Gérer la douleur post-césarienne

Le recours à la césarienne en France concerne aujourd’hui environ 20 % des naissances. La gestion de la douleur post-césarienne des patientes concernées est primordiale afin de leur apporter des conditions optimales d’appropriation et de gestion de leur nouveau rôle de mère.
Une équipe australienne s’est interrogée sur la plus-value apportée par l’intervention d’une infirmière praticienne au moment où l’analgésie péridurale cesse son action.
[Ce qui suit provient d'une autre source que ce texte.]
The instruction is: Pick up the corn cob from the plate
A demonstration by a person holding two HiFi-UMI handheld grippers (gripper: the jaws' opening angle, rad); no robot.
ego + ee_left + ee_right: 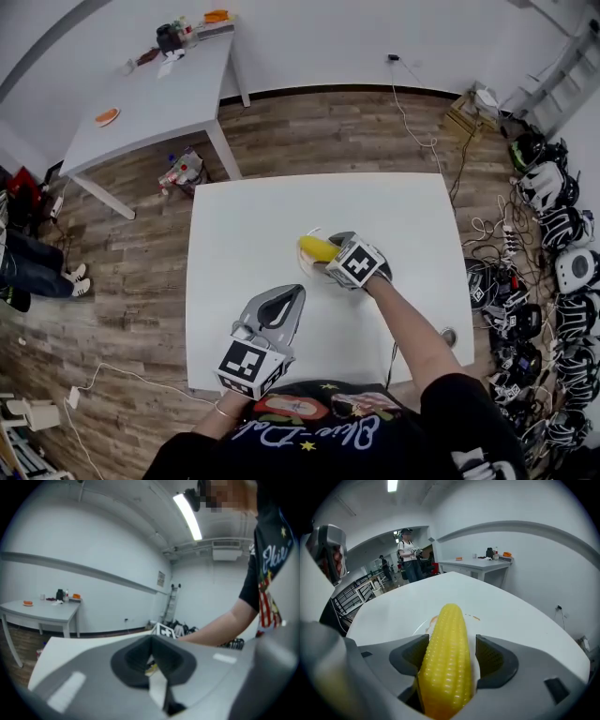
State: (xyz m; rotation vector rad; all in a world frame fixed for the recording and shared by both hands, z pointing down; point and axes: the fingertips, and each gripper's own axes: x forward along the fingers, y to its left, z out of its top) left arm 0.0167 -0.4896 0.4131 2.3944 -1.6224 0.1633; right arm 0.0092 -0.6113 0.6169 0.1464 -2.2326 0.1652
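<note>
Corn cob (446, 667) lies on plate (424, 627) between right gripper's (451, 641) parted jaws.

1. White worktop (244, 225) mid-frame in head view. Small round dark thing (448, 336) near its right front corner; can't tell what it is.
2. Grey side table (159, 103) upper left, well apart from worktop. On it: orange item on a small dish (107, 116) at near end, dark clutter (169, 37) + orange obj (217, 15) at far end.
3. Bag w/ bottles (183, 172) on wood-look floor (309, 131), just beside a side-table leg.
4. White cable (412, 112) trails from wall across floor.
5. Blk/wht headsets (553, 216) in a row along right edge, among tangled leads.
6. Sneakers (78, 279) of someone at left edge.
7. Right gripper view: standing person (409, 555), white top, at rear.
8. Left gripper view: strip light (187, 515) on ceiling, ladder (172, 603) by back wall.
</note>
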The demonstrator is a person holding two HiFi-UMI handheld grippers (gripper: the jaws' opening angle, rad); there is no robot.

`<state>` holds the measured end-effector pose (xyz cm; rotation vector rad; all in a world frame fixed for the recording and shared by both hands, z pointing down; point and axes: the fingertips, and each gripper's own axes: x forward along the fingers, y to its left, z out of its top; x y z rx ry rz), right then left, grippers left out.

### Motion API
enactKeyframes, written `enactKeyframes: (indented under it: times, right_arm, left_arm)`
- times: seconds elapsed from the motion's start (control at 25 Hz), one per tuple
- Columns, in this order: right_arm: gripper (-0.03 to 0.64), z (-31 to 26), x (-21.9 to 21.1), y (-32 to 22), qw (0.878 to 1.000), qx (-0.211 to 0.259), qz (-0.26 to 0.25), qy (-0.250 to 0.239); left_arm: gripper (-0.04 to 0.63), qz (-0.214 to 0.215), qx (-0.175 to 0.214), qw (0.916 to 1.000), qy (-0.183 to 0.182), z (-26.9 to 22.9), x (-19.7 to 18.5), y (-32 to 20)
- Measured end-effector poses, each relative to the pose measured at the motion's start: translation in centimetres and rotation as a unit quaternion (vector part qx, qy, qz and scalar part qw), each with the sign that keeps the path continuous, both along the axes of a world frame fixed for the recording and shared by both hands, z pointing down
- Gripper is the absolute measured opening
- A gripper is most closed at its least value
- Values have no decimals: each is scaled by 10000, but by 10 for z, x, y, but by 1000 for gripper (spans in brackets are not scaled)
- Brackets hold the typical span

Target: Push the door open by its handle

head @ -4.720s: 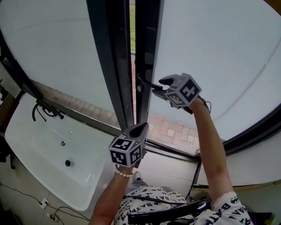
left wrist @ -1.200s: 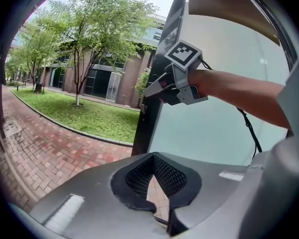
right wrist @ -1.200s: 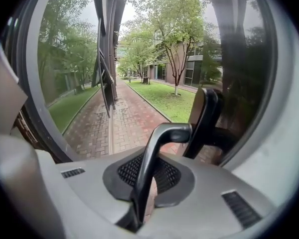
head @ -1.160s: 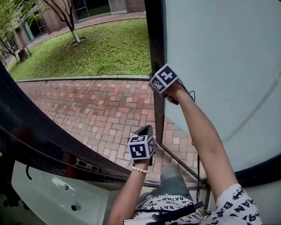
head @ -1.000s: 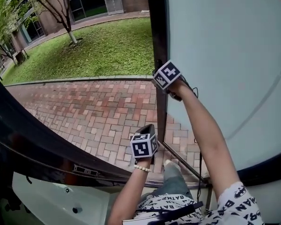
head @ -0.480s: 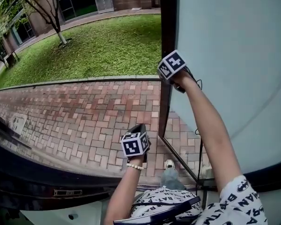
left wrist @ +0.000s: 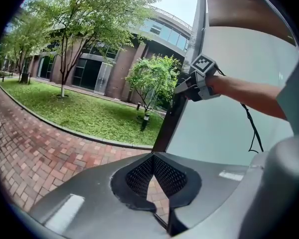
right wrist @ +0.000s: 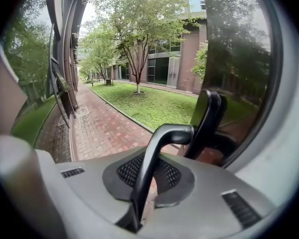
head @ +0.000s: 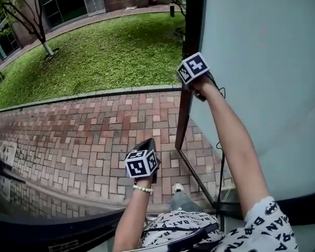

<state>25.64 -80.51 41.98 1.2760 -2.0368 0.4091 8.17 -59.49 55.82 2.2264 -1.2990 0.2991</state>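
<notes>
Head view: the right gripper [head: 192, 73] reaches up to the dark edge of the glass door [head: 184, 109], which stands swung wide over brick paving [head: 94, 130]. The left gripper [head: 145, 143] hangs lower, apart from the door.

Left gripper view: its fingers [left wrist: 135, 176] meet at the tips, with nothing between them.

Right gripper view: the fingers [right wrist: 173, 177] pinch narrowly on the door handle [right wrist: 160, 146], which rises between them.

The push looks nearly done. Next probably comes letting go of the handle.

Glossy dark metal handle [right wrist: 148, 168], frosted glass door [head: 262, 88], rough brick paving [head: 84, 135].

Head cam down; brick paving [head: 84, 135] shared
</notes>
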Motion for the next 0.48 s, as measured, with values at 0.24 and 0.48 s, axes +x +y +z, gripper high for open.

Pour cela, elle a mis en place une étude randomisée impliquant une cohorte de 122 patientes réparties en deux groupes, le groupe contrôle (61) et le groupe intervention (61).

L’étude s’est déroulée au sein du service de maternité de 34 lits d’un hôpital public australien où la problématique de la gestion de la douleur postopératoire des femmes accouchées est gérée par un groupe de 3 infirmières (1 infirmière « praticienne » et 2 infirmières) appuyées par un médecin en cas de nécessité.
Les patientes incluses dans cette étude ont bénéficié d’un accouchement programmé, par césarienne, étaient toutes majeures et maîtrisaient la langue anglaise. Les critères d’exclusion consistaient en une contre-indication à l’analgésie neuro-axiale, un antécédent de douleur chronique, une infection par le virus Herpes simplex, une tolérance aux opioïdes, ou une toxicomanie. 

La stratégie anesthésique appliquée à la parturiente avant la césarienne se faisait comme suit : Le médecin anesthésiste procédait à l’administration intrathécale de 0,5mg de bupivacaïne hyperbare, 100 mcg de morphine et 20 mcg de fentanyl. Le relais antalgique était assuré par l’administration de paracétamol, ibuprofène et AINS (parecoxib). 

Les patientes du groupe intervention pouvaient bénéficier selon le niveau de douleur ressentie de 3 doses d’oxycodone à action rapide dans la journée (10 mg à 8h00 ; 5 mg à 14h00 et 5 mg à 20h00) ainsi que des doses de 50 à 100mg de tramadol. Elles étaient également conviées deux fois par jour à rencontrer une infirmière afin de procéder à un bilan concernant la symptomatologie douloureuse et de bénéficier de conseils et informations concernant la prise en charge antalgique.

Les patientes du groupe contrôle quant à elles, se voyaient prescrire deux doses journalières de 1 mg d’oxycodone et étaient vues en consultation par « l’équipe douleur » une fois durant leur séjour.
Deux indicateurs étaient recueillis : les scores à l’échelle numérique verbale de quotation de la douleur et à l’échelle « Patient Global Impression of Change Scale », cette dernière se résumant en l’évaluation de l’efficacité des prises d’oxycodone sur la douleur.

Une légère épargne morphinique

Alors que les données socio-démographiques ne présentaient pas de spécificités, notons que 50,8 % des patientes bénéficiaient pour la seconde fois d’une césarienne.

Un quart des patientes du groupe contrôle ont reçu entre 5 et 20 mg d’oxycodone alors que 8,2 % des patientes du groupe intervention ont eu recours à la même dose (p = 0,032).

Aucune différence statistique significative n’émerge de l’analyse des échelles numériques verbales (ENV, 0-100 mm) concernant la douleur des parturientes mais les auteurs sont parvenus à affirmer que les antécédents de césariennes et l’appréhension de la douleur étaient associés de manière nette à une plus grande intensité douloureuse dans les 24h (antécédent de césarienne : +7,3 mm ENV, p = 0,004, intervalle de confiance à 95 % [IC]2,4, 12,0 // appréhension : +0,4 mm ENV, p = 0, 023, IC 0,1,0,8).

Cette étude n’apporte donc pas d’éléments révolutionnant la prise en charge de la douleur de la femme accouchée ayant eu une césarienne mais rappelle néanmoins l’importance de cette problématique à l’heure où la durée d’hospitalisation des jeunes mamans tend à se réduire de plus en plus.

Maxime Sassalle

Références
Schoenwald A et coll., : Nurse practitioner led pain management the day after caesarean section : A randomised controlled trial and follow-up study. Int J Nurs Stud., 2017; publication avancée en ligne le 1 er septembre. doi: 10.1016/j.ijnurstu.2017.08.009.
1) Enquête nationale périnatale. Rapport 2016. Les naissances et les établissements : Situation et évolution depuis 2010. INSERM / DRESS. Octobre 2017.